His local authorities across Scotland refused to house people that have come to our country. Quite frankly I’ll take no lectures from him and he can carry on with his political gimmicks, but actually their lack of policy says a great deal.

The Labour shadow Home Office minister Holly Lynch also criticised the proposal. She said:

We have been here before. In 2019, the government brought in the Navy to patrol the Channel. Patrols ended after around six weeks and cost 780,000 without a single boat having been intercepted. Can the home secretary explain how today’s proposals will be any different to 2019 and prevent lives from being lost at sea?

Patel told her:

I think the British public will also support the government that we should do everything possible to protect our borders and that is why a blended approach is absolutely vital.

Updated

Patel confirms military to be asked to help tackle Channel small boat crossings

In the Commons Priti Patel, the home secretary, has just confirmed that the Home Office has commissioned the Ministry of Defence as a “crucial operational partner” to protect the Channel against illegal immigration.

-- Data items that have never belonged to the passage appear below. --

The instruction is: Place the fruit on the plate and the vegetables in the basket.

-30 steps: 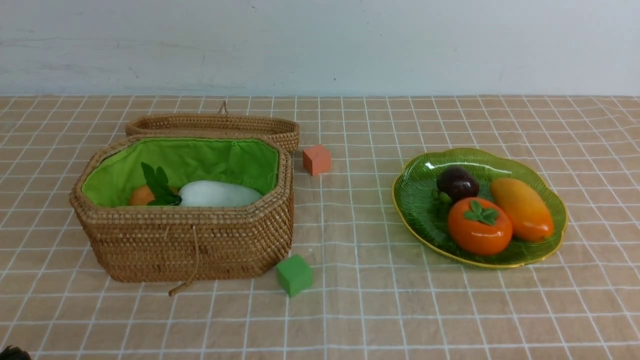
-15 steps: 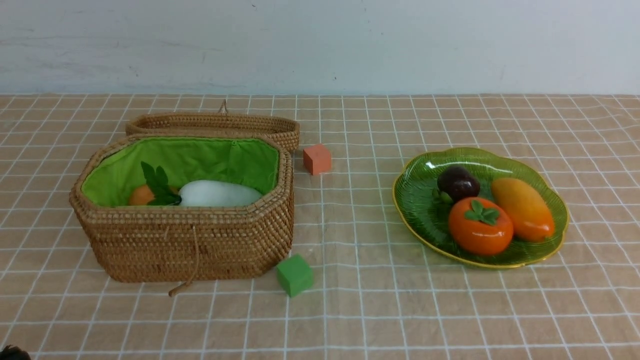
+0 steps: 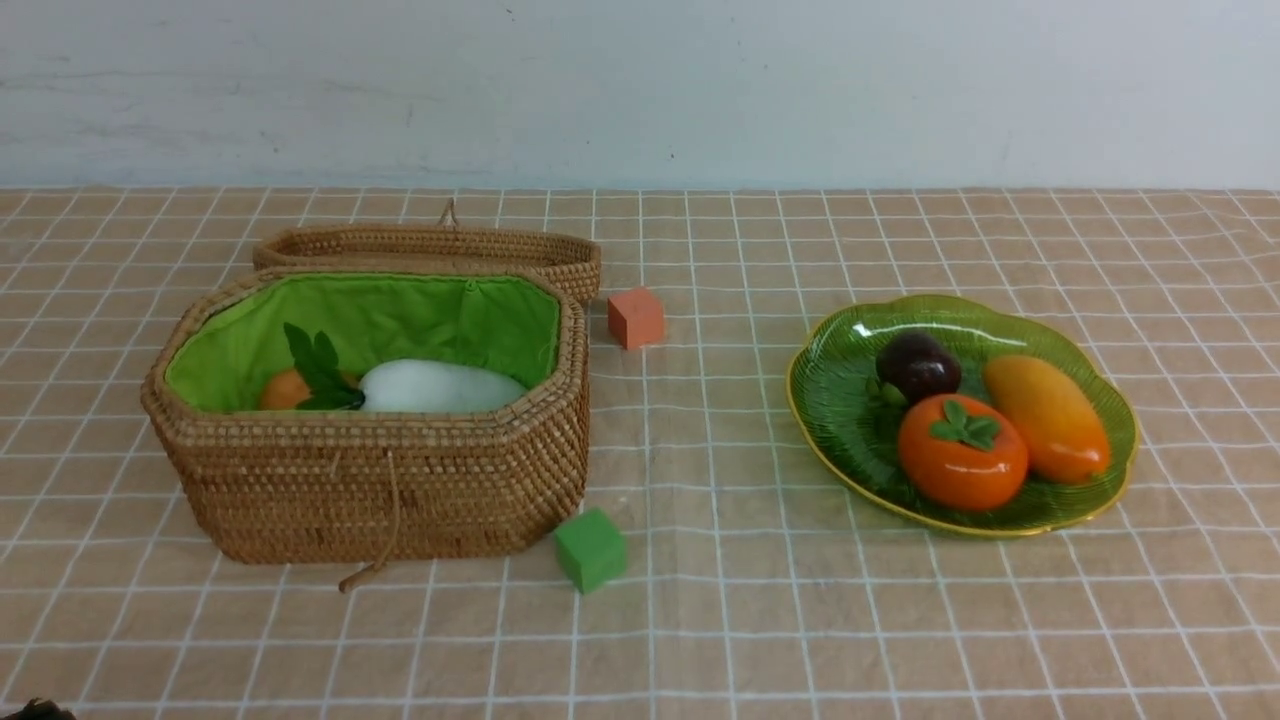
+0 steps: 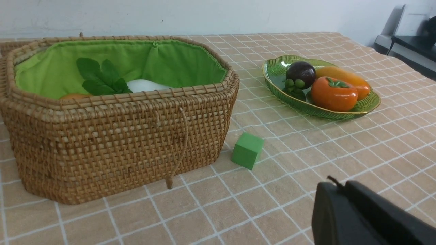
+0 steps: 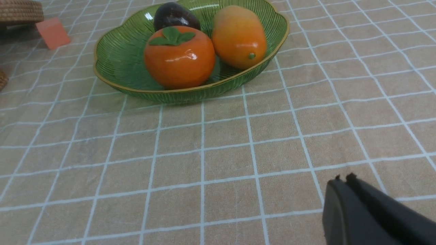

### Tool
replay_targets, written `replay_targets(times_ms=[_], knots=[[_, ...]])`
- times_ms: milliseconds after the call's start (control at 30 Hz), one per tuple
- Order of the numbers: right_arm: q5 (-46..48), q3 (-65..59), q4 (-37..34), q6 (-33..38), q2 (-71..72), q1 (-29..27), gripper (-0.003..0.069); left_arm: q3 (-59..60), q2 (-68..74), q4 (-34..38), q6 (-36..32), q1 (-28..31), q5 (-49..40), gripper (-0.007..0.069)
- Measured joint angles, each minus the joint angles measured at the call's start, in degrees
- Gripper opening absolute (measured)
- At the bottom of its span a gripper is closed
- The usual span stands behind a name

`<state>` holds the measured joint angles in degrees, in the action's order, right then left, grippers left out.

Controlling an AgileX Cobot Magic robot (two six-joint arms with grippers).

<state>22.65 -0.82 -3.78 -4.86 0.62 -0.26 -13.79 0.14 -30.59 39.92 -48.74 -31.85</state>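
Black jaws on the left gripper [image 4: 335, 185] and right gripper [image 5: 342, 180] are pressed together, holding nothing. Farther out — three fruits, persimmon [image 3: 962, 452], mangosteen [image 3: 917, 366] and mango [image 3: 1046, 417], lie on one plate [image 3: 835, 400] at right. Radish [image 3: 440, 386] and potato [image 3: 283, 390] show inside the basket [image 3: 380, 480] at left — two cubes nearby.

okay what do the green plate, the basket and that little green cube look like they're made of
Plate: looks like translucent green glass, ribbed, with a thin gold rim and bright highlights; clear plastic is possible.
Basket: woven wicker or rattan, matte brown, lined with bright green cloth.
Green cube: matte, no shine, probably foam or painted wood.
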Motion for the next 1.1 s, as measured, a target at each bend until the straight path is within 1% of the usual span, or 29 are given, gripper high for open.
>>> replay_targets(times_ms=[67,100,133,167,200,233,300,333,400,467,567,667,767,1100], knots=[[0.00,0.00,0.00,0.00,0.00,0.00,-0.0006,1.49,0.00,4.68,-2.12,5.39,5.27,0.0012],[0.00,0.00,0.00,0.00,0.00,0.00,-0.0005,2.89,0.00,8.49,-5.31,10.25,10.86,-0.0011],[0.00,0.00,0.00,0.00,0.00,0.00,-0.0004,4.44,0.00,12.49,-9.47,15.00,16.52,-0.0013],[0.00,0.00,0.00,0.00,0.00,0.00,-0.0003,4.73,0.00,13.25,-11.04,15.82,17.50,-0.0013],[0.00,0.00,0.00,0.00,0.00,0.00,-0.0003,6.70,0.00,18.32,-15.23,20.73,23.27,-0.0013],[0.00,0.00,0.00,0.00,0.00,0.00,-0.0002,7.80,0.00,21.17,-18.62,23.17,26.87,-0.0013],[0.00,0.00,0.00,0.00,0.00,0.00,0.0000,11.79,-0.14,30.59,-25.17,30.29,33.06,-0.0013],[0.00,0.00,0.00,0.00,0.00,0.00,0.0001,14.37,-0.58,36.43,-29.46,34.59,34.32,-0.0013],[0.00,0.00,0.00,0.00,0.00,0.00,0.0003,14.79,-0.65,37.74,-31.09,35.84,33.19,-0.0013],[0.00,0.00,0.00,0.00,0.00,0.00,0.0003,15.16,-0.65,38.47,-32.87,37.49,28.07,-0.0013],[0.00,0.00,0.00,0.00,0.00,0.08,0.0005,15.27,-0.65,36.79,-33.14,38.33,14.48,-0.0013],[0.00,0.00,0.00,0.00,0.00,0.08,0.0006,15.59,-0.65,36.13,-32.19,38.38,10.37,-0.0013],[0.00,0.00,0.00,0.00,0.00,0.08,0.0010,15.59,-0.65,36.07,-31.23,38.38,9.93,-0.0013],[-0.04,0.00,0.00,0.00,0.00,0.08,0.0016,15.59,-0.65,36.02,-31.16,38.38,9.99,-0.0013]])
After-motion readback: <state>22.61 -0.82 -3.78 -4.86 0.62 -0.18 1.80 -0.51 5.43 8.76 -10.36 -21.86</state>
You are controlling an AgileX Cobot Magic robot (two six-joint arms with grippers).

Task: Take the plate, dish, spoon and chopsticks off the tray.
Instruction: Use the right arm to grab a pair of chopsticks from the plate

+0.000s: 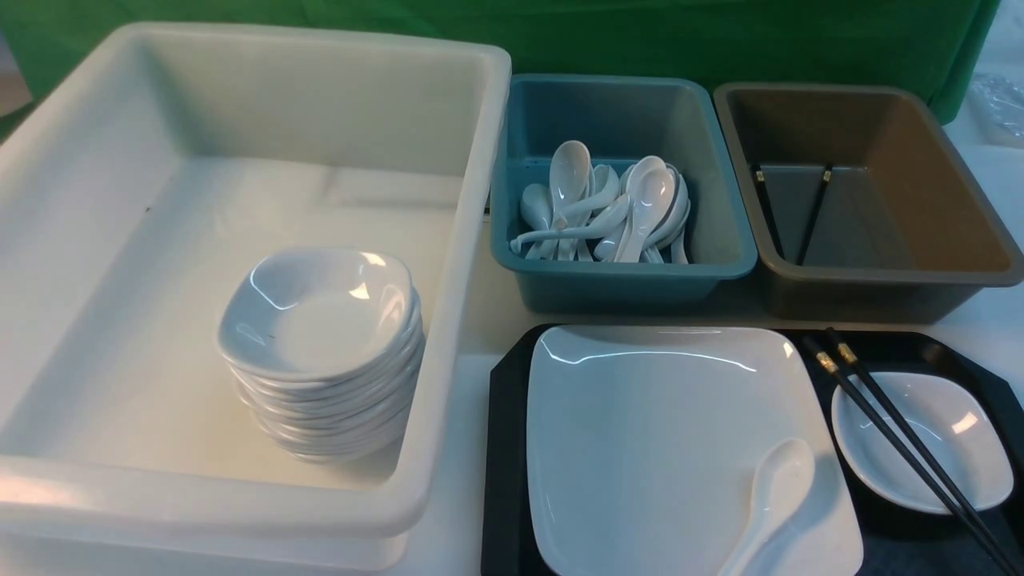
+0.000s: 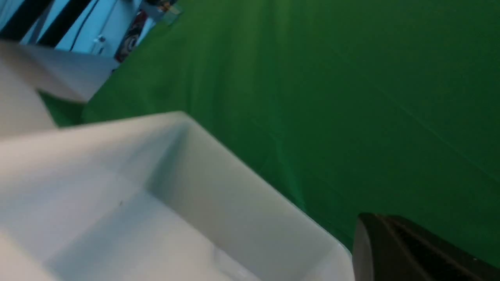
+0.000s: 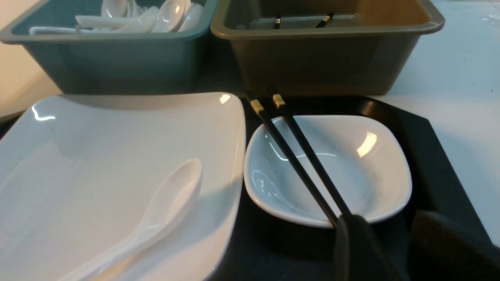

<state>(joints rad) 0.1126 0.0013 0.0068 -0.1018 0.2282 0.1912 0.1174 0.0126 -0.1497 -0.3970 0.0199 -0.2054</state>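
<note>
Two chopsticks (image 1: 902,436) — across the dish (image 1: 964,464).

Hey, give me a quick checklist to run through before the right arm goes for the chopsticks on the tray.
1. Chopsticks lie side by side across the dish: ok.
2. Right tool open, at their thin ends: ok.
3. Both sticks sit between its fingers: cannot tell, they vanish behind one finger.
4. Spoon rests on the plate, apart from the chopsticks: ok.
5. Brown bin has room, with only one other pair inside: ok.
6. Dish sits flat on the tray: ok.
</note>
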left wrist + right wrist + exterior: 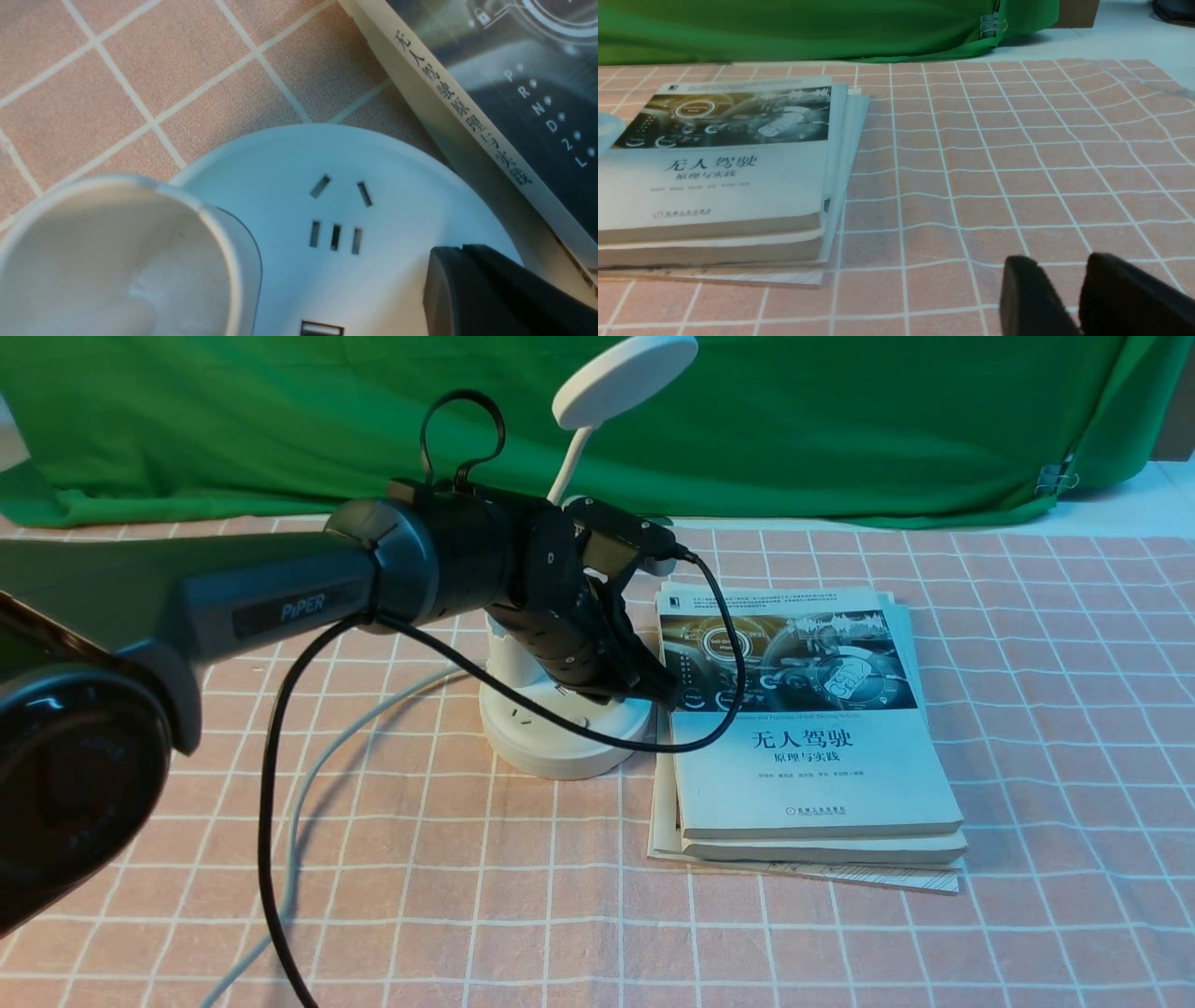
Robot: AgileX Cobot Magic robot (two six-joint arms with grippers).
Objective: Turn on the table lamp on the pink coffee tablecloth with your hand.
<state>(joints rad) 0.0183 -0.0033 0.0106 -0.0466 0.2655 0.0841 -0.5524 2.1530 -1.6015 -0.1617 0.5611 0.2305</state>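
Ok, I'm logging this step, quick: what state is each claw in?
Left claw: closed, nothing seen between its fingers, over the lamp's base.
Right claw: slightly open, holding nothing.

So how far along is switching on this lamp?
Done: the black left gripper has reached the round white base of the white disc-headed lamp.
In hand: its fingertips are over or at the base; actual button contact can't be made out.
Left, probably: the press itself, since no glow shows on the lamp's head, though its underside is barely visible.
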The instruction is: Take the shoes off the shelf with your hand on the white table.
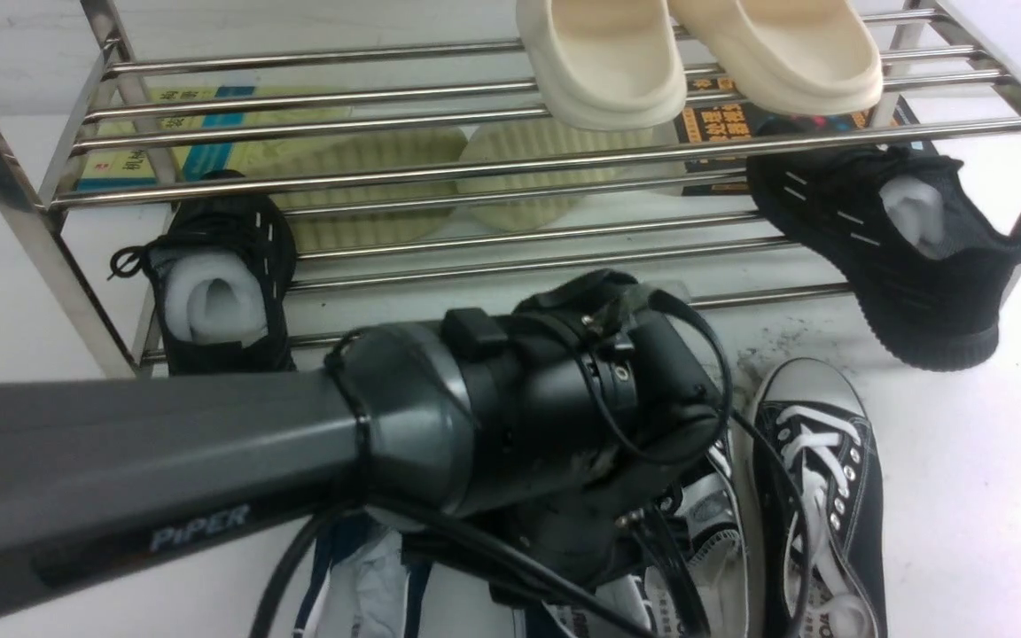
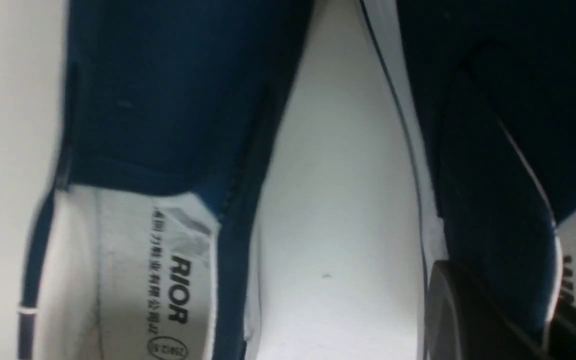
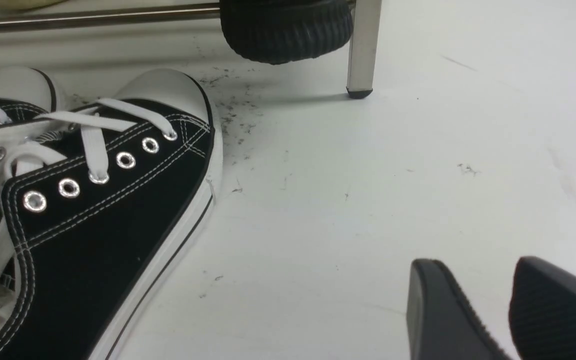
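The navy shoes [image 2: 168, 100] are already down on the white tabletop [image 3: 368, 200], side by side in front of the shelf [image 1: 475, 168] with a strip of bare white between them. They lie just beside the black lace-up sneakers [image 1: 821, 496].

The left tool [image 2: 513, 305] reaches in from the side and points down over the pair. Its jaws are closed, and in the left wrist view they appear to pinch the white-trimmed collar of one navy shoe. A thin fabric edge like that would explain why the jaws sit so nearly together. Gripping at the collar probably lets the shoe hang sole-down, so it lands flat instead of tipping.

The right tool [image 3: 473, 280] waits low over bare tabletop with its jaws parted and nothing between them. It is near the toe of a lace-up sneaker and apart from the shelf's leg, presumably parked clear of the other arm's path.

On the lower bars a black knit sneaker [image 1: 900, 239] sits at each end, and cream slippers [image 1: 608, 62] rest on top.

Judging by this, the carrying is nearly done — what remains is to let go and lift straight up, so the collar does not drag.
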Robot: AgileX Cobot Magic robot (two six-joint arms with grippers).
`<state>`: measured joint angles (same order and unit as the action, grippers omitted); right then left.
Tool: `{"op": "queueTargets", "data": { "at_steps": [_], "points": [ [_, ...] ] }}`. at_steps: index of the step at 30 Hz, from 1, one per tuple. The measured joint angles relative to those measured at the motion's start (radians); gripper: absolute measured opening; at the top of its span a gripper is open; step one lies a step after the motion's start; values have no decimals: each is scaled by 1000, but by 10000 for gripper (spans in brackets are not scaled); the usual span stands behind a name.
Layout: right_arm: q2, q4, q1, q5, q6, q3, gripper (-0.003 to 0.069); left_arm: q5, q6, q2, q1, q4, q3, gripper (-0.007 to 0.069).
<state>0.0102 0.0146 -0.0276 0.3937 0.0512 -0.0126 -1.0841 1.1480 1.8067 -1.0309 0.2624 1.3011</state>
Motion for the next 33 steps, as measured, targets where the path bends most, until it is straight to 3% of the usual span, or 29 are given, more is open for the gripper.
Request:
{"op": "queueTargets", "data": {
  "at_steps": [7,14,17,21,27,33],
  "points": [
    [0,-1,0,0,0,0,240,5,0,21,-1,-3,-1,46],
    [0,-1,0,0,0,0,240,-15,-38,29,-1,-7,41,159],
    [0,-1,0,0,0,0,240,-80,-84,30,-1,2,135,258],
    [0,-1,0,0,0,0,240,-122,-129,30,-1,30,227,291],
    [0,-1,0,0,0,0,240,-127,-221,-17,-1,64,291,218],
    [0,-1,0,0,0,0,240,-138,-256,-200,58,93,265,14]
  ]
}}
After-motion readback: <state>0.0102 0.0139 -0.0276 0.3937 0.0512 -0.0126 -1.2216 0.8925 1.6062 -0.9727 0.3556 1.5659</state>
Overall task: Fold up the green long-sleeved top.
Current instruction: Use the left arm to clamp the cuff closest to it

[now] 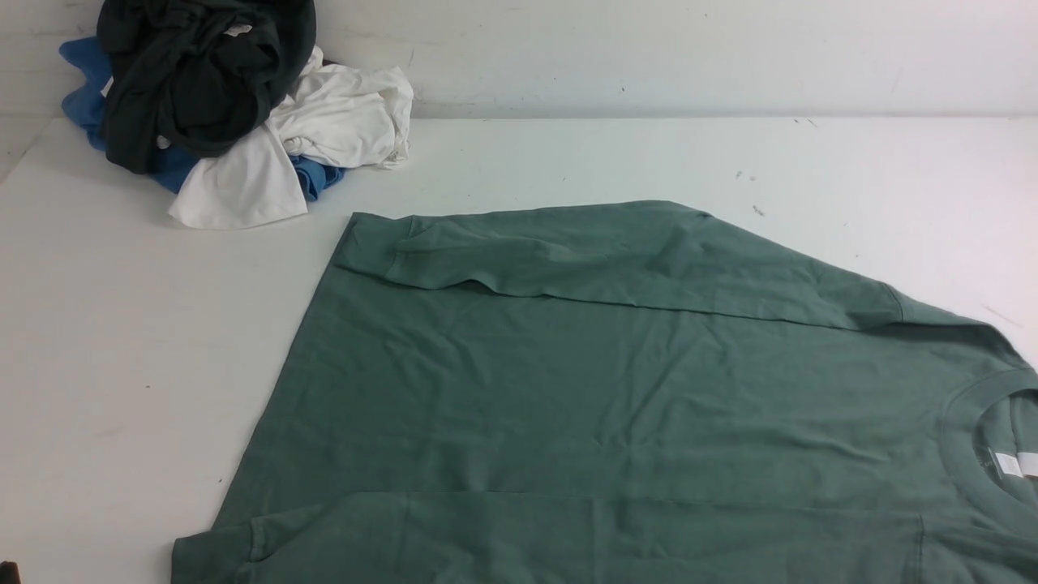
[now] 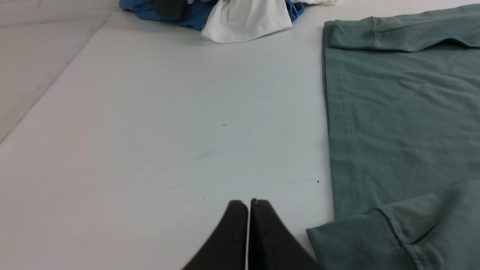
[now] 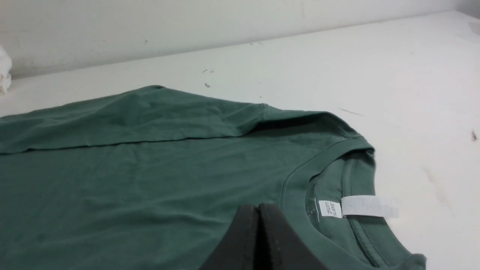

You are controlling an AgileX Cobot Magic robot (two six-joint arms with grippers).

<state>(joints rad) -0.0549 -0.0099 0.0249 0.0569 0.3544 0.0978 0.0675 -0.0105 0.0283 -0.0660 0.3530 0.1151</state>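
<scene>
The green long-sleeved top lies flat on the white table, neck to the right, hem to the left. Both sleeves are folded in across the body: one along the far edge, one along the near edge. The ribbed collar and white neck label show in the right wrist view. My left gripper is shut and empty over bare table, just left of the hem and near-sleeve cuff. My right gripper is shut and empty above the chest, beside the collar. Neither gripper shows in the front view.
A pile of clothes sits at the table's far left corner: a blackish garment on top, white ones and a blue one under it. A white wall runs along the table's far edge.
</scene>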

She said she would be saying more in her statement later (and so it won’t be focused on the Texas synagogue seige, as I speculated earlier).

Updated

Sinn Féin has accused the UK government of changing the rules on “double jobbing” for Northern Irish parliamentarians (see 10.49am) to help the DUP. Michelle O’Neill, the Sinn Féin leader in Northern Ireland and deputy first minister, said:

They’re interfering to serve only the DUP. They are interfering to prop up the DUP in the election campaign. This is the very same DUP that are threatening the stability of politics ... The British government have rewarded them over the weekend by propping them up in terms of giving Jeffrey Donaldson an each-way bet.

Updated

Tories urge Sturgeon to drop most Covid restrictions in Scotland at end of month

The Scottish Conservatives have called on Nicola Sturgeon to remove most coronavirus restrictions, with the exception of face coverings, PA Media reports. PA says:

Ahead of the first minister’s Covid update tomorrow, where a decision is expected on current restrictions on hospitality and leisure venues, Tory leader Douglas Ross has asked her to go further.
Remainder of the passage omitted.